Task objective:
Copy whichever lines of the data hold the word "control".

★ ★ ★ ★ ★

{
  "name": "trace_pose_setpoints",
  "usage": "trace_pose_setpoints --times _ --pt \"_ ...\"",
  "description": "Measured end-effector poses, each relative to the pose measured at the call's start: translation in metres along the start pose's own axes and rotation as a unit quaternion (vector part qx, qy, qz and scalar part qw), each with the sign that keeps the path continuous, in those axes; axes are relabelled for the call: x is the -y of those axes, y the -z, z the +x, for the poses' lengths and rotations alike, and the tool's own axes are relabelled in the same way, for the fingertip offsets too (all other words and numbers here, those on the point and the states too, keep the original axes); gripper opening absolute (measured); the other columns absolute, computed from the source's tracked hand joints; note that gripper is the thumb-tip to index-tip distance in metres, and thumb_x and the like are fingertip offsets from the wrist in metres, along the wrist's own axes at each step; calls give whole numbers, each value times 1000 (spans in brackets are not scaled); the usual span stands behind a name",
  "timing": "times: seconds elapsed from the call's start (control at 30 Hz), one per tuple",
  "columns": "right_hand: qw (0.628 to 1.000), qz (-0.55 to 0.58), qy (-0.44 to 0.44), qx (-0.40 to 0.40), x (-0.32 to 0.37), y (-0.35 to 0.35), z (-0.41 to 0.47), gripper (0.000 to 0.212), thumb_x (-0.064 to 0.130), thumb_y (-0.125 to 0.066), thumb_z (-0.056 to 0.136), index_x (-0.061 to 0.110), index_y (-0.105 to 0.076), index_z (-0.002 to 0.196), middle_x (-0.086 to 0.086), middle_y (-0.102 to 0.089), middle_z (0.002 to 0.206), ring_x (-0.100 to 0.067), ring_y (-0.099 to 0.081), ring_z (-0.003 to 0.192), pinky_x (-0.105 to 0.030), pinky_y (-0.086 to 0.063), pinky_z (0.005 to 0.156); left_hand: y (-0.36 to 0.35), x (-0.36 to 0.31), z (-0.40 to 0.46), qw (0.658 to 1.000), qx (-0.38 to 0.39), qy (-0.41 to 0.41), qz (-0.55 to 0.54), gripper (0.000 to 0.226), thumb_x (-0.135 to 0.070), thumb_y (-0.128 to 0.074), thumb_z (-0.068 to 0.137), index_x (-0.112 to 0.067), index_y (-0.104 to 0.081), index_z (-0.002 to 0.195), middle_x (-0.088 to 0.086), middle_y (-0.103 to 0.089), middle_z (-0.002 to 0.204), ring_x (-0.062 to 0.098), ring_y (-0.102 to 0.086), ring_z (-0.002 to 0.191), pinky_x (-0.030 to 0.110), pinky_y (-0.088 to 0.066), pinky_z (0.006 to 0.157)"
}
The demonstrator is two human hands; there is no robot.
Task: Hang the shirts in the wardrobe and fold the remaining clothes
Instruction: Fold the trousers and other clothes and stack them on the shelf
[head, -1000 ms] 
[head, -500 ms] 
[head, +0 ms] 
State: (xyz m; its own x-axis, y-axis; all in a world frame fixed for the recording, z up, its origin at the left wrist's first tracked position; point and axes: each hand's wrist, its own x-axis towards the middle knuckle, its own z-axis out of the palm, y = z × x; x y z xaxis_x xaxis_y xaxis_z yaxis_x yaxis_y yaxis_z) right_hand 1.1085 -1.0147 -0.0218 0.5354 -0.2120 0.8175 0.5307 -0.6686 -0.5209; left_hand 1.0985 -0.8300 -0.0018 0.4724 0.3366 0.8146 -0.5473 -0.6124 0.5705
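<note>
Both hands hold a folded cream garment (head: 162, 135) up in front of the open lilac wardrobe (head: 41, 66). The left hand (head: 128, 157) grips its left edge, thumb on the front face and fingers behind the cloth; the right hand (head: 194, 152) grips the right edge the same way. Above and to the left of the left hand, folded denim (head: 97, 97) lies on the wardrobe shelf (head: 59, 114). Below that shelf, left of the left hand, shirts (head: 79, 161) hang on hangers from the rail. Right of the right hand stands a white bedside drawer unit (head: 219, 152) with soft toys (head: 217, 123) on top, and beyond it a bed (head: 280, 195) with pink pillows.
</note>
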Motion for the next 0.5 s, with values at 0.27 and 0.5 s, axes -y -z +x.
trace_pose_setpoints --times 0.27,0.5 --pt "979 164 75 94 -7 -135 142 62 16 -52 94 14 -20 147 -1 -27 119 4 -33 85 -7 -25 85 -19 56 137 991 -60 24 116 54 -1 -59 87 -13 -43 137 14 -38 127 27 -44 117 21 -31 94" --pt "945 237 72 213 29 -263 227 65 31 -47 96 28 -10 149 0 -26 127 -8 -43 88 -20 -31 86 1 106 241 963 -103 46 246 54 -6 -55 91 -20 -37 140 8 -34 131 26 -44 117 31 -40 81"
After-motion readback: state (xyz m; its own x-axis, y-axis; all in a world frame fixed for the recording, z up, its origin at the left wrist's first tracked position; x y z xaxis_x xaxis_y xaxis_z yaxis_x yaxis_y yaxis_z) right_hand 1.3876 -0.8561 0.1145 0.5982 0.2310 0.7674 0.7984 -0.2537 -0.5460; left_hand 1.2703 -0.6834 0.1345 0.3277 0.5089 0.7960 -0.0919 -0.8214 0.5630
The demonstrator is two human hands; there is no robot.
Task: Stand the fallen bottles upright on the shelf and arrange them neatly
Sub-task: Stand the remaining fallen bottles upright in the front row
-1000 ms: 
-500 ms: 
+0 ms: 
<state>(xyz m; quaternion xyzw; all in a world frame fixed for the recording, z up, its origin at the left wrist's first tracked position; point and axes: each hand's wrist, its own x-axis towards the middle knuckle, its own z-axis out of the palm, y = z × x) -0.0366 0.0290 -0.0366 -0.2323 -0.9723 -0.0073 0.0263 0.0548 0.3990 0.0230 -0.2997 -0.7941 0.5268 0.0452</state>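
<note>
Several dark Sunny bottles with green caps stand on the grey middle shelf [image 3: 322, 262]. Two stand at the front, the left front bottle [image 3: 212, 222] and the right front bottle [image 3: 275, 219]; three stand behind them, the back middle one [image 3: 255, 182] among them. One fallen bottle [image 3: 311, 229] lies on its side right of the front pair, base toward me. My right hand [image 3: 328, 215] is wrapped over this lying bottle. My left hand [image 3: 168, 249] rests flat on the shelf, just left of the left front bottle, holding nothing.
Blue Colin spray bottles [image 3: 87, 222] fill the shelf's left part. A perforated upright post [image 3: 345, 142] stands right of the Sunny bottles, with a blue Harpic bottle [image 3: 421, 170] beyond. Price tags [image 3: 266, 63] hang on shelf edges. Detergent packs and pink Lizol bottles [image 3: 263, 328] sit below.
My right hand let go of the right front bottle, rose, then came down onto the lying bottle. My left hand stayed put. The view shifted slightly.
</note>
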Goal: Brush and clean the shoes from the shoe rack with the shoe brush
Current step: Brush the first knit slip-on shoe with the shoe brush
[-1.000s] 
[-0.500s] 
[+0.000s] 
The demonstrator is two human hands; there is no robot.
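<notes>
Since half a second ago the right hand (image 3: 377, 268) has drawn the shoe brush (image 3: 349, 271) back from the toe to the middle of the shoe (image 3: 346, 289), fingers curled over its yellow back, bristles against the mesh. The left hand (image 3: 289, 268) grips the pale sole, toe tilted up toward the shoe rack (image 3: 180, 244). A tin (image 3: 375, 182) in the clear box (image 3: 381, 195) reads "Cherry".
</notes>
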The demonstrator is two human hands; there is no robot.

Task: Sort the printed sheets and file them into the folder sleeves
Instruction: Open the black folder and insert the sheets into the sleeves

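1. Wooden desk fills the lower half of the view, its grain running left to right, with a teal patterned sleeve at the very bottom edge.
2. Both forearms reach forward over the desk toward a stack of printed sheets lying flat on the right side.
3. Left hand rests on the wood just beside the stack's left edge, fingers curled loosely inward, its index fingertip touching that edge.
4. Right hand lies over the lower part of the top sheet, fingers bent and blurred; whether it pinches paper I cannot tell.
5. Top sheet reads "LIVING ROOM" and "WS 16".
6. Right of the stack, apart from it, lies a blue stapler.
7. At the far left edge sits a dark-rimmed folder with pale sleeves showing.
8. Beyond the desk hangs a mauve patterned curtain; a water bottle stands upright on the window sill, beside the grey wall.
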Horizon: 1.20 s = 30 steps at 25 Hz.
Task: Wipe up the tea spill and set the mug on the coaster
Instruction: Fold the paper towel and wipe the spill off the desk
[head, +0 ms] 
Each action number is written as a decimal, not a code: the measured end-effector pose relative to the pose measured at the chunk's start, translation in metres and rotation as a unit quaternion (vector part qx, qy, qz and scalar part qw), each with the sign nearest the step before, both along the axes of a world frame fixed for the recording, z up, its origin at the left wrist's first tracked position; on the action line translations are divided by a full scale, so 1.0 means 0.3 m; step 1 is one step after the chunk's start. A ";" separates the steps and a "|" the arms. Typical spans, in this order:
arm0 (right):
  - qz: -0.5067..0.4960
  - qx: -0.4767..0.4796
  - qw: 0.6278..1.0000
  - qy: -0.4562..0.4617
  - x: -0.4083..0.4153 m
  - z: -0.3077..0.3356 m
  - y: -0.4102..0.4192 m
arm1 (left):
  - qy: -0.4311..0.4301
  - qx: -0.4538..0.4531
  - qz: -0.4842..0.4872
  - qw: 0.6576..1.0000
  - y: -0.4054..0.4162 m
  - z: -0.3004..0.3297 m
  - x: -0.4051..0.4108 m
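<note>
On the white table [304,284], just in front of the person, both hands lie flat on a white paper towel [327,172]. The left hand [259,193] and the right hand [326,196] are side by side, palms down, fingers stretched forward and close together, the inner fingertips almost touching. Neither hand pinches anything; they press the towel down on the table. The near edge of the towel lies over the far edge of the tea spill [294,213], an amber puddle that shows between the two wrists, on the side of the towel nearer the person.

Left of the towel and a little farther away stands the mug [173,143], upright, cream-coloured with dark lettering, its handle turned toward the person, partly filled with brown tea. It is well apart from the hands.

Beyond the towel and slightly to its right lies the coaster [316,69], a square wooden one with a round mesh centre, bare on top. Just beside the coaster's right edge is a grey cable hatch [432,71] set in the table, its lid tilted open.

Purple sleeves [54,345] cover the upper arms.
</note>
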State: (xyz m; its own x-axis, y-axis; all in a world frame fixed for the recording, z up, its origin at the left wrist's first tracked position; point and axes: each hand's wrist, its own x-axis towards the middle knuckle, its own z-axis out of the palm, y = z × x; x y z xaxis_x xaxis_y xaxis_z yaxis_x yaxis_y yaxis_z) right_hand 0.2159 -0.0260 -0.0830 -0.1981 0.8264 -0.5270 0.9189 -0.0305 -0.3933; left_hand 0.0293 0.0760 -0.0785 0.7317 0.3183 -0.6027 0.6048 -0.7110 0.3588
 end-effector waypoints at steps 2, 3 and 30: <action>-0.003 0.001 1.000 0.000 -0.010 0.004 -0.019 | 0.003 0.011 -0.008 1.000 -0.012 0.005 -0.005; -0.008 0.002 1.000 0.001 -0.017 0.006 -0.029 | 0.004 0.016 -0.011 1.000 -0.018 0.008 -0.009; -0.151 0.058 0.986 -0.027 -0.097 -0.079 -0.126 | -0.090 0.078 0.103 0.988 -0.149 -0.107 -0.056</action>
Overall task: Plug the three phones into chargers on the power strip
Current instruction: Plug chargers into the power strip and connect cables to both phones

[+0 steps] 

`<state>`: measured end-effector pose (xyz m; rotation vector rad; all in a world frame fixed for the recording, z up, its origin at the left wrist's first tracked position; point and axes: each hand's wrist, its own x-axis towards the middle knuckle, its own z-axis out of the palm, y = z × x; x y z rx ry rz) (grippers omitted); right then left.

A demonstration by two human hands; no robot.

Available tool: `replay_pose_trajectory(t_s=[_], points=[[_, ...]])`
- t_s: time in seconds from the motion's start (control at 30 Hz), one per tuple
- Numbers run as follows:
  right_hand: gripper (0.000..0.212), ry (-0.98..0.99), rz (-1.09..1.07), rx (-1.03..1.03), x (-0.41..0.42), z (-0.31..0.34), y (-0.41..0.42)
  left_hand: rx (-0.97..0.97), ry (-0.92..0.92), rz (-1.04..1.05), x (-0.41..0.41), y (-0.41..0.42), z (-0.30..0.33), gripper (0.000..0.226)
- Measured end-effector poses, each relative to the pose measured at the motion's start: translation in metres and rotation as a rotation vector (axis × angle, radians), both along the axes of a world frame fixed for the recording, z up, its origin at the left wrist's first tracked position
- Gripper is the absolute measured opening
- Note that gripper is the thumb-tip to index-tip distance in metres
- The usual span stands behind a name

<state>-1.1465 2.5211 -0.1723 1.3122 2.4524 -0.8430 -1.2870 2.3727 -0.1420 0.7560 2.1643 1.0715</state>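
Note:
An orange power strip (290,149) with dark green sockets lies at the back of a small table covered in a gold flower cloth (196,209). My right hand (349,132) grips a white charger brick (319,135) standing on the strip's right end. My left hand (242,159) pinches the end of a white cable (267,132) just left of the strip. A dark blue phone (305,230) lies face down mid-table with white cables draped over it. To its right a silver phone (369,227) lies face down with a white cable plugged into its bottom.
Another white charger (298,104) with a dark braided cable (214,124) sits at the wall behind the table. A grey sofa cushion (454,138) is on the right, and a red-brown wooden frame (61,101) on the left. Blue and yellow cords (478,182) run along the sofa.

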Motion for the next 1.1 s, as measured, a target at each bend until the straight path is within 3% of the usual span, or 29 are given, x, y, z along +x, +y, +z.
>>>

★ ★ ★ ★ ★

Response to the exercise:
  "timing": "times: seconds elapsed from the call's start (control at 30 Hz), one per tuple",
- t_s: time in seconds from the motion's start (control at 30 Hz), one per tuple

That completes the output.